Également, cette éruption sous marine a produit le plus haut panache volcanique jamais observé, s'élevant jusqu'à 57km de haut et s'accompagnant d'une onde de choc faisant plusieurs fois le tour de la Terre. Ce panache a notamment projeté une énorme quantité de vapeur d'eau dans la stratosphère terrestre, suffisante pour remplir plus de 58 000 piscines olympiques.
Des scientifiques ont en effet calculé que la masse d'eau stratosphérique mondiale avait subit une augmentation sans précédent de +13% en raison de cette éruption, ce qui pourrait avoir des conséquences sur le climat.
Animation satellite de l'éruption du volcan Hunga Tunga en janvier 2022 - NOAA
En général, les éruption volcaniques massives comme celle du Krakatoa ou du mont Pinatubo refroidissent temporairement le climat mondial en raison des importantes quantités de poussières injectées dans l'atmosphère, réfléchissant la lumière du soleil vers l'espace et entraînant une baisse temporaires des températures moyennes (ce qu'on appelle un hiver volcanique).

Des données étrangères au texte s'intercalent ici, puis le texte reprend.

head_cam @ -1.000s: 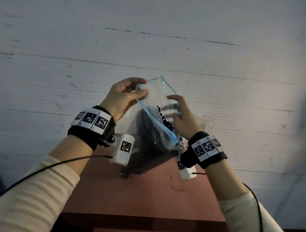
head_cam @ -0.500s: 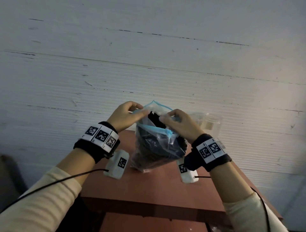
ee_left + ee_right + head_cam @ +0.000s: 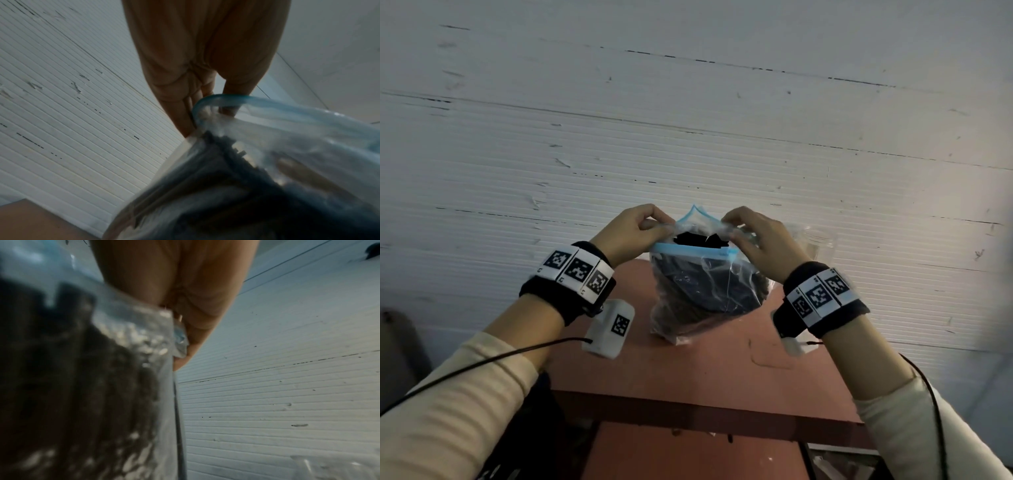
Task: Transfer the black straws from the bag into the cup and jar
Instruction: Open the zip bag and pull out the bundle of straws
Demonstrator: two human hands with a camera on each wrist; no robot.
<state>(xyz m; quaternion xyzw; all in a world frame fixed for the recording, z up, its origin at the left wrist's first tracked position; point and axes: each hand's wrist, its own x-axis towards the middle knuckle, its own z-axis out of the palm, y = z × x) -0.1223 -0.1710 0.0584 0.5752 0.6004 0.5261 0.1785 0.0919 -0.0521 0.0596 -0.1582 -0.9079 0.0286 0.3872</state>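
Note:
A clear zip bag [image 3: 705, 291] with a blue seal strip stands upright on the red-brown table [image 3: 688, 370], packed with black straws [image 3: 702, 240] whose ends show at its mouth. My left hand [image 3: 633, 229] pinches the bag's top edge on the left and my right hand [image 3: 756, 236] pinches it on the right, so the mouth gapes between them. The left wrist view shows the blue rim [image 3: 226, 99] at my fingertips and the dark straws [image 3: 226, 194] below. In the right wrist view the bag [image 3: 82, 369] fills the left. A clear jar [image 3: 818, 240] stands behind my right hand.
A white ribbed wall [image 3: 688, 137] rises directly behind the table. The table's front edge [image 3: 705, 411] lies near me, with a lower red shelf [image 3: 688, 452] beneath. A clear container's rim [image 3: 333, 467] shows low right in the right wrist view.
The bag has come down from mid-air and now stands on the table. Both hands have shifted to its top corners and drawn the mouth wider apart.

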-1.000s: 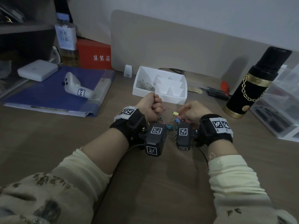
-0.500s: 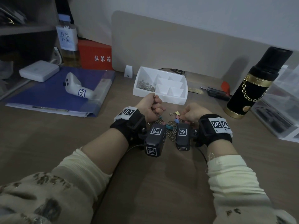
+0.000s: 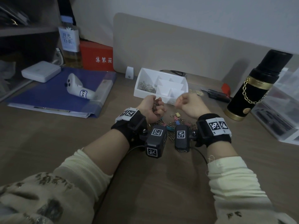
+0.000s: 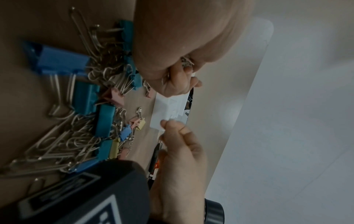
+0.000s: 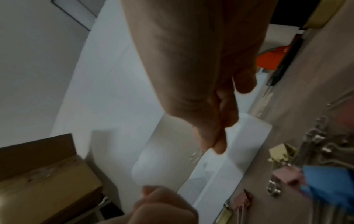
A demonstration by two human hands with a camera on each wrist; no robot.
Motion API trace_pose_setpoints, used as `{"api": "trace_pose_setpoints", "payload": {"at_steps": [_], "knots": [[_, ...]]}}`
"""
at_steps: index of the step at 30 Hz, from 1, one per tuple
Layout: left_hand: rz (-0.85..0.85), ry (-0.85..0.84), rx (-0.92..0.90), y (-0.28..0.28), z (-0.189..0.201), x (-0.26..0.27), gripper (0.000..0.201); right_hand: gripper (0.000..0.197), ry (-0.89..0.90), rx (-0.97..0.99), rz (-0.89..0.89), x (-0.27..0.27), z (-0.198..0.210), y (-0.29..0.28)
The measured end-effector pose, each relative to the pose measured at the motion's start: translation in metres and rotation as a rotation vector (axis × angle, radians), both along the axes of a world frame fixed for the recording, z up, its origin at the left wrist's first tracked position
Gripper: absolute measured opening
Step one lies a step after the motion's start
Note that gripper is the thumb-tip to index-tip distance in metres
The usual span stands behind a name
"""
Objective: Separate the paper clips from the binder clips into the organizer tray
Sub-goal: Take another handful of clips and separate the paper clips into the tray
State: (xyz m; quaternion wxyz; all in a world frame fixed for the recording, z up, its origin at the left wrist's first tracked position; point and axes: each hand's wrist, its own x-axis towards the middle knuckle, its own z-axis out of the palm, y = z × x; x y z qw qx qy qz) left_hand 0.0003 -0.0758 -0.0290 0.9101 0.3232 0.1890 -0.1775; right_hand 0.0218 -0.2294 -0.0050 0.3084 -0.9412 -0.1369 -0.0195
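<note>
My left hand (image 3: 155, 106) is a fist around a bunch of silver paper clips (image 4: 186, 62), held just in front of the white organizer tray (image 3: 182, 83). The tray's left compartment holds more paper clips (image 3: 146, 87). My right hand (image 3: 180, 101) is raised beside the left one, thumb and fingertips (image 4: 166, 123) pinched on a small, blurred paper clip (image 5: 194, 155). Below both hands, a mixed pile of paper clips (image 4: 63, 145) and coloured binder clips (image 3: 175, 121) lies on the desk. The wrist cameras hide part of the pile in the head view.
A black and gold flask (image 3: 257, 88) stands at the right, with clear plastic boxes (image 3: 281, 110) beyond it. A blue folder (image 3: 53, 92) carrying a white controller (image 3: 77, 88) lies at the left. A black tool (image 3: 218, 94) and a red object lie right of the tray.
My right hand has lifted off the pile and come up toward the left fist. The left fist has risen slightly toward the tray and turned, so the clips in it show.
</note>
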Motion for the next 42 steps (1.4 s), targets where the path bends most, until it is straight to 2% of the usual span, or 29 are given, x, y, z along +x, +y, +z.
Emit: {"api": "trace_pose_setpoints", "payload": {"at_steps": [5,9,11,14,17,20,24,32,38,40,42], "knots": [[-0.085,0.014,-0.025,-0.003,0.001,-0.004,0.037,0.008,-0.047,0.14,0.239,-0.017,0.016,0.023],[-0.147,-0.03,-0.01,-0.005,0.001,-0.003,0.032,0.009,-0.115,0.131,0.289,-0.022,0.018,0.031],[-0.17,-0.04,-0.029,-0.005,0.0,-0.002,0.029,0.007,-0.123,0.077,0.278,-0.022,0.018,0.03],[-0.153,0.02,-0.13,-0.003,0.001,-0.004,0.031,0.008,-0.145,0.122,0.208,-0.018,0.019,0.021],[-0.1,0.012,-0.093,-0.002,0.002,-0.006,0.035,0.011,-0.136,0.059,0.086,-0.011,0.018,0.008],[-0.073,-0.006,-0.028,-0.002,0.002,-0.006,0.036,0.022,0.079,-0.142,-0.021,-0.003,0.01,-0.004],[-0.067,-0.017,0.008,-0.002,0.003,-0.007,0.035,0.018,0.258,-0.297,-0.069,-0.004,0.005,-0.009],[-0.056,-0.028,0.015,-0.002,0.001,-0.005,0.035,0.006,0.265,-0.253,-0.103,-0.002,-0.006,-0.008],[-0.063,-0.036,0.011,-0.001,0.001,-0.004,0.036,0.028,0.14,-0.114,-0.046,0.001,-0.005,-0.002],[-0.055,-0.037,0.014,-0.002,0.001,-0.003,0.036,0.02,0.135,-0.04,-0.03,-0.001,-0.004,0.0],[-0.053,-0.035,0.011,-0.002,0.001,-0.004,0.036,0.016,0.12,-0.052,-0.056,-0.002,-0.002,-0.001]]}}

Toutefois, le volcan Hunga Tunga n'a pas injecté de grandes quantités d'aérosols dans la stratosphère mais au contraire une importante quantité de vapeur d'eau qui peut quant à elle contribuer à réchauffer temporairement le climat, car la vapeur d'eau retient la chaleur. On estime d'ailleurs que la vapeur d'eau contribue à 60% de l'effet de serre mondial !

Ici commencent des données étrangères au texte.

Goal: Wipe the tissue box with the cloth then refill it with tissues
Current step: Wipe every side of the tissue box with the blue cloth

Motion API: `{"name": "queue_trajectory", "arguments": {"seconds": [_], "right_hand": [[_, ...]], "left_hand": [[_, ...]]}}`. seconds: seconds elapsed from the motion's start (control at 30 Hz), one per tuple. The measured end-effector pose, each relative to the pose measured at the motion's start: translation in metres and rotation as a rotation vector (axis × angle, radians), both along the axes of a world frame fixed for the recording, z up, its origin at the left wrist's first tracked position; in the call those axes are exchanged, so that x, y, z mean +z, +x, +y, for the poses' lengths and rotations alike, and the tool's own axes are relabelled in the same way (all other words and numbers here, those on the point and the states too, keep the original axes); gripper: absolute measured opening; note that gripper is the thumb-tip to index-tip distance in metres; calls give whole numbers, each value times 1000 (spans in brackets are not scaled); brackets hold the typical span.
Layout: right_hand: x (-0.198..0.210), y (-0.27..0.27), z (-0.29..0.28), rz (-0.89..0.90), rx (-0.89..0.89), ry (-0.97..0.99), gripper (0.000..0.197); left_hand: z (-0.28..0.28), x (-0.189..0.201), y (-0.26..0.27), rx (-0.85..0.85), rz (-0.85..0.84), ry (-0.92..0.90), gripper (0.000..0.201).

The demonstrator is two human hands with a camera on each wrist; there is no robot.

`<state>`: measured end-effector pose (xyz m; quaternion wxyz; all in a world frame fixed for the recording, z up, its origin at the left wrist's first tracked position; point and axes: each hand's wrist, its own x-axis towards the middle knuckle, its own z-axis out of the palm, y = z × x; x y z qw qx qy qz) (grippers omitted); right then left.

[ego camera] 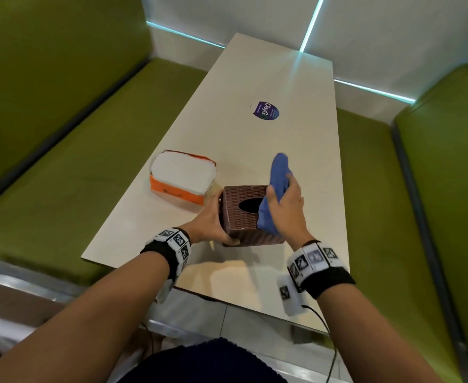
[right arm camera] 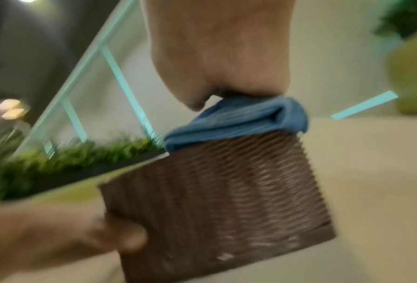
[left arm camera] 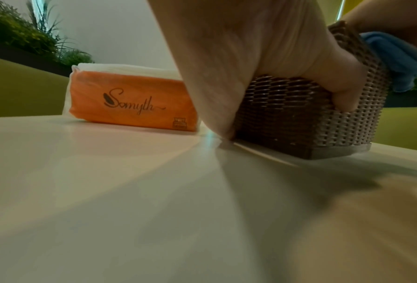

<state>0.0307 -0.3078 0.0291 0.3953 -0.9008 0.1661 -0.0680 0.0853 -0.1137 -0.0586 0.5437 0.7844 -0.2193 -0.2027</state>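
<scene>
A brown woven tissue box [ego camera: 244,214] stands on the pale table [ego camera: 268,78], its dark oval slot facing up. My left hand [ego camera: 213,219] grips its left side, thumb on the near face, as the left wrist view shows on the box [left arm camera: 299,114]. My right hand [ego camera: 285,205] holds a folded blue cloth [ego camera: 275,189] pressed on the box's top right edge; the right wrist view shows the cloth [right arm camera: 239,120] lying on the box [right arm camera: 214,201]. An orange pack of white tissues [ego camera: 183,179] lies just left of the box, also in the left wrist view [left arm camera: 130,99].
A round purple sticker [ego camera: 266,110] sits further up the table. Green padded benches [ego camera: 61,161] flank the table on both sides. A white wall with thin light strips closes the far end. A planter with green plants [left arm camera: 21,38] stands behind the left bench.
</scene>
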Motion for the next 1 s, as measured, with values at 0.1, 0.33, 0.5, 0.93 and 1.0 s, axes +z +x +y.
{"name": "queue_trajectory", "arguments": {"seconds": [0.1, 0.33, 0.5, 0.93, 1.0], "right_hand": [[-5, -26, -8, 76, 285, -284, 49], [-2, -24, 31, 146, 471, -439, 50], [12, -29, 22, 153, 447, -287, 54], [14, -24, 41, 171, 528, -197, 50], [16, -28, 21, 210, 555, -144, 68]], "left_hand": [[0, 0, 4, -19, -27, 8, 126], [0, -4, 7, -31, -69, 55, 125], [1, -2, 7, -31, -39, 81, 133], [0, 11, 4, -49, 15, 110, 139], [1, 10, 4, -43, -1, 117, 139]]}}
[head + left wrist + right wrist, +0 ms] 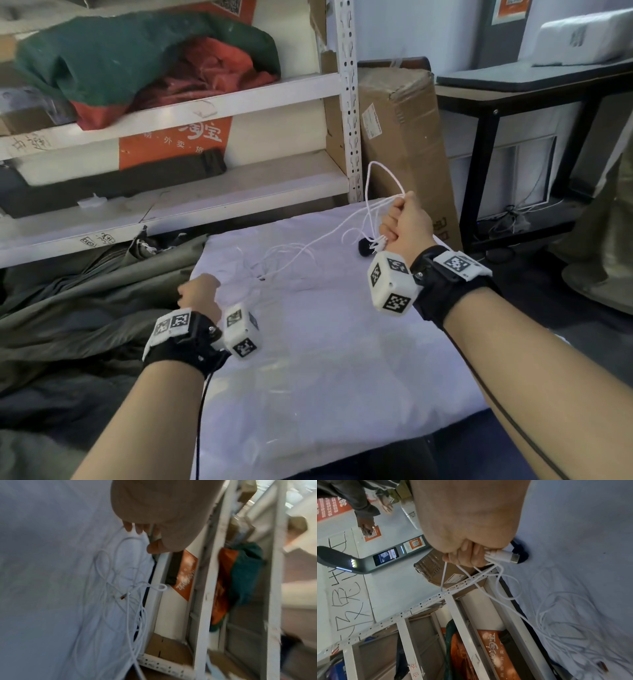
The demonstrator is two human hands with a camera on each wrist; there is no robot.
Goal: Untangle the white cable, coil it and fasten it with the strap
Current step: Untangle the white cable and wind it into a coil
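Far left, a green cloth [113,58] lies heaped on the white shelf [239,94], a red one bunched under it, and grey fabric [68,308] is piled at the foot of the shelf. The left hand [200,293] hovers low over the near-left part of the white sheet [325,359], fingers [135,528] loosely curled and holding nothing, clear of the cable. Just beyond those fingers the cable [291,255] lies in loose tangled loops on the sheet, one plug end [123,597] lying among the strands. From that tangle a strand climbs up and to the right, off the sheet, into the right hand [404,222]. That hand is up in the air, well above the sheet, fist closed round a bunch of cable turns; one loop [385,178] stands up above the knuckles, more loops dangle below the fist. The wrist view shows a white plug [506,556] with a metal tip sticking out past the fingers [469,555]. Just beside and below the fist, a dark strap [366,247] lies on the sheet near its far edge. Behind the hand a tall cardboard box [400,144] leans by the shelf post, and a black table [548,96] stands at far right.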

Proportion des Gaz à Effet de Serre dans l'atmosphère - NCAR
De récentes études ont démontré que de telles quantités de vapeur d'eau supplémentaire dans l’atmosphère pouvaient contribuer à un réchauffement global temporaire de +1,5°C dans la prochaine décennie. Il est donc possible que l'emballement climatique observé durant cette année 2023 soit directement ou indirectement lié à cette éruption volcanique !
Mais ces hypothèses restent pour le moment à confirmer ou infirmer. Il est d'ailleurs possible que les températures records que nous observons ces derniers mois soient consécutives à l'influence de tous les facteurs cités précédemment, ou simplement à certains d'entre eux ou même que le réchauffement climatique anthropique soit le seul facteur déterminant.
Dans tous les cas, l'année 2023 restera dans les annales en terme de records de températures à l'échelle du globe, reste à espérer que celle-ci ne soit qu'une anomalie temporaire et pas une tendance plus franche s'affirmant dans les prochaines années.